Every entry should be repeated exactly as written.

━━━

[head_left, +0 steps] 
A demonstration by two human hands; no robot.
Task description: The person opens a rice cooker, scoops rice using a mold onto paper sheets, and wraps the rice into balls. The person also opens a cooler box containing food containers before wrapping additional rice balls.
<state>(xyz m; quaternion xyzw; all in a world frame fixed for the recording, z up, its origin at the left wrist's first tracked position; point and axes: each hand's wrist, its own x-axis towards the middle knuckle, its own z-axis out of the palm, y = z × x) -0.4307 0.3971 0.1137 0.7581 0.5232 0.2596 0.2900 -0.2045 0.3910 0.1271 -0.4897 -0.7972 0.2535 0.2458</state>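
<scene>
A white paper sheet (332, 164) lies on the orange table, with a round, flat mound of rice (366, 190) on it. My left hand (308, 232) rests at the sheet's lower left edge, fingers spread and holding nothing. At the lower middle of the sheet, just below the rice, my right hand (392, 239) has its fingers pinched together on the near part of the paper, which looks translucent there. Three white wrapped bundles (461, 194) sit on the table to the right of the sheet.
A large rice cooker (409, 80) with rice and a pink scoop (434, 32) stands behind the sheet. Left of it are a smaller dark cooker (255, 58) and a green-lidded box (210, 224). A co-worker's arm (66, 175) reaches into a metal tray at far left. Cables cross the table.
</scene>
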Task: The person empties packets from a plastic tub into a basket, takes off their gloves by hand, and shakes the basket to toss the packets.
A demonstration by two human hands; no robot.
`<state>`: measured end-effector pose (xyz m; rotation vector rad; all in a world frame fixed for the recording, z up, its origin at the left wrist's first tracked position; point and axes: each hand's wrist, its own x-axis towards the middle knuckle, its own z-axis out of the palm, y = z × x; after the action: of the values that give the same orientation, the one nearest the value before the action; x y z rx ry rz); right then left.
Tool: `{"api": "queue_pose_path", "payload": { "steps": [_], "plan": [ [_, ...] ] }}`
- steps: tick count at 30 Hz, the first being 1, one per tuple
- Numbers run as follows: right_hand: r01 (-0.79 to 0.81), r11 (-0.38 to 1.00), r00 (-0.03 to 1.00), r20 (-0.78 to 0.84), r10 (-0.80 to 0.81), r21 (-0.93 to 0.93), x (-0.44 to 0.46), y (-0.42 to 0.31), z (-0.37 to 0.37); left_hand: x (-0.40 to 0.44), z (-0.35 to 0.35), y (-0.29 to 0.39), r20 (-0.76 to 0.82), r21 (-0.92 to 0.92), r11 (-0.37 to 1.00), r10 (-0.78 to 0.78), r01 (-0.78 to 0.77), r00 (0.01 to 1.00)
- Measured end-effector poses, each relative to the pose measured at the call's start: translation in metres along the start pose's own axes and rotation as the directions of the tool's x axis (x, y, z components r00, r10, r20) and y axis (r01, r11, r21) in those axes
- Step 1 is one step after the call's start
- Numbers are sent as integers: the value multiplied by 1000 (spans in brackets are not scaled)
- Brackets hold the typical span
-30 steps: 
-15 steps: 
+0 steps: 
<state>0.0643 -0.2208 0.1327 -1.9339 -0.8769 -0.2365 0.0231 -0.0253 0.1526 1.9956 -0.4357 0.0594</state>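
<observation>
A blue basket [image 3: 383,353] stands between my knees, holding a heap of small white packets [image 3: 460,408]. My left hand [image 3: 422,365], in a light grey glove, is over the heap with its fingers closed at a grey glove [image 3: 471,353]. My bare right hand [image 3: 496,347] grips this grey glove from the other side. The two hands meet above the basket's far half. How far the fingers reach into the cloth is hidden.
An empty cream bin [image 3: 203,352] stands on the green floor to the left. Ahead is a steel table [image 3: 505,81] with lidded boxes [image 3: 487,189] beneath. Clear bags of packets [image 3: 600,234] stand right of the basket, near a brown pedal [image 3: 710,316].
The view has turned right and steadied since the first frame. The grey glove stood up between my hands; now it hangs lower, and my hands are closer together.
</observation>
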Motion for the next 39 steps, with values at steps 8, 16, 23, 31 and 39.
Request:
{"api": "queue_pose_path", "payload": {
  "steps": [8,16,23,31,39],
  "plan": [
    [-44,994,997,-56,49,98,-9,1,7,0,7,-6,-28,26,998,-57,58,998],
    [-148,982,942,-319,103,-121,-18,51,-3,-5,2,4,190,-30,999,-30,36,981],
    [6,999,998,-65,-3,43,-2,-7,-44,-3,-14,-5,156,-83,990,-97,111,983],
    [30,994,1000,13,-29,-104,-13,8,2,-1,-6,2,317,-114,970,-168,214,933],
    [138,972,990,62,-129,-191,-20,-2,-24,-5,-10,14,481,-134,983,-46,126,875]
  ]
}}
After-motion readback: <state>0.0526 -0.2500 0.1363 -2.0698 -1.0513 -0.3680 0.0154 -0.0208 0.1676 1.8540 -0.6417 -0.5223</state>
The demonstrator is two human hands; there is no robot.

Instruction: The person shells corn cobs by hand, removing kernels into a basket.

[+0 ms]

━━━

→ SOLVED PROBLEM
[head_left, +0 steps] 
A demonstration by two human hands; no robot.
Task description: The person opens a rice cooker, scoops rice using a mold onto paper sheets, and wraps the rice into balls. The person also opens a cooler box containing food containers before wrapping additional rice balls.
<state>(xyz m; quaternion xyzw; all in a world frame fixed for the recording, z up, its origin at the left wrist's first tracked position; point and axes: each hand's wrist, its own x-axis towards the middle knuckle, its own z-axis out of the palm, y = z × x) -0.4307 0.3971 0.1137 0.7581 0.5232 0.2596 0.2900 -0.2045 0.3910 0.1271 -0.4897 -0.7972 0.2535 0.2458</state>
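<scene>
A white paper sheet (332, 164) lies on the orange table, with a round, flat mound of rice (366, 190) on it. My left hand (308, 232) rests at the sheet's lower left edge, fingers spread and holding nothing. At the lower middle of the sheet, just below the rice, my right hand (392, 239) has its fingers pinched together on the near part of the paper, which looks translucent there. Three white wrapped bundles (461, 194) sit on the table to the right of the sheet.
A large rice cooker (409, 80) with rice and a pink scoop (434, 32) stands behind the sheet. Left of it are a smaller dark cooker (255, 58) and a green-lidded box (210, 224). A co-worker's arm (66, 175) reaches into a metal tray at far left. Cables cross the table.
</scene>
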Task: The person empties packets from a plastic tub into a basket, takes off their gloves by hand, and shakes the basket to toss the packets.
A demonstration by two human hands; no robot.
`<state>`: measured end-effector pose (xyz m; rotation vector rad; all in a world frame fixed for the recording, z up, its origin at the left wrist's first tracked position; point and axes: each hand's wrist, its own x-axis towards the middle knuckle, its own z-axis out of the palm, y = z × x; after the action: of the values that give the same orientation, the one nearest the value before the action; x y z rx ry rz); right then left.
Tool: `{"api": "queue_pose_path", "payload": { "steps": [_], "plan": [ [_, ...] ] }}`
- steps: tick count at 30 Hz, the first being 1, one per tuple
- Numbers run as follows: right_hand: r01 (-0.79 to 0.81), r11 (-0.38 to 1.00), r00 (-0.03 to 1.00), r20 (-0.78 to 0.84), r10 (-0.80 to 0.81), r21 (-0.93 to 0.93), x (-0.44 to 0.46), y (-0.42 to 0.31), z (-0.37 to 0.37); left_hand: x (-0.40 to 0.44), z (-0.35 to 0.35), y (-0.29 to 0.39), r20 (-0.76 to 0.82), r21 (-0.92 to 0.92), r11 (-0.37 to 1.00), r10 (-0.78 to 0.78), r01 (-0.78 to 0.77), r00 (0.01 to 1.00)
- Measured end-effector poses, each relative to the pose measured at the call's start: translation in metres along the start pose's own axes and rotation as the directions of the tool's x axis (x, y, z components r00, r10, r20) and y axis (r01, r11, r21) in those axes
- Step 1 is one step after the call's start
- Numbers are sent as integers: the value multiplied by 1000 (spans in brackets are not scaled)
- Brackets hold the typical span
-30 steps: 
-15 steps: 
+0 steps: 
<state>0.0643 -0.2208 0.1327 -1.9339 -0.8769 -0.2365 0.0231 -0.0253 0.1526 1.9956 -0.4357 0.0594</state>
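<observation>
A blue basket [image 3: 383,353] stands between my knees, holding a heap of small white packets [image 3: 460,408]. My left hand [image 3: 422,365], in a light grey glove, is over the heap with its fingers closed at a grey glove [image 3: 471,353]. My bare right hand [image 3: 496,347] grips this grey glove from the other side. The two hands meet above the basket's far half. How far the fingers reach into the cloth is hidden.
An empty cream bin [image 3: 203,352] stands on the green floor to the left. Ahead is a steel table [image 3: 505,81] with lidded boxes [image 3: 487,189] beneath. Clear bags of packets [image 3: 600,234] stand right of the basket, near a brown pedal [image 3: 710,316].
The view has turned right and steadied since the first frame. The grey glove stood up between my hands; now it hangs lower, and my hands are closer together.
</observation>
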Motion for the next 39 steps, with values at steps 8, 16, 23, 31 and 39.
Request:
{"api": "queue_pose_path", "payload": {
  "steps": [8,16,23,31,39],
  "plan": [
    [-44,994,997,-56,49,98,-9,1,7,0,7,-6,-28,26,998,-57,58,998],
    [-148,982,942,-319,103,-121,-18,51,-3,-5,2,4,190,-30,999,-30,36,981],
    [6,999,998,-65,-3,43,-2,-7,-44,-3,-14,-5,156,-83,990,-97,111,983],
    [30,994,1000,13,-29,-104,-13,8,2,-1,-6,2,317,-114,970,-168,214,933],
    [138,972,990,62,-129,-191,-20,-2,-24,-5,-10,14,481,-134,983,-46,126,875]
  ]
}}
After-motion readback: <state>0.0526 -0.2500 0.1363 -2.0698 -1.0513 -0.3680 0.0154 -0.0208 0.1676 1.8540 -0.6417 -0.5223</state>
The demonstrator is two human hands; there is no robot.

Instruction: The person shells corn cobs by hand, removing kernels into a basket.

[+0 ms]

Nothing else is required to finish the exercise.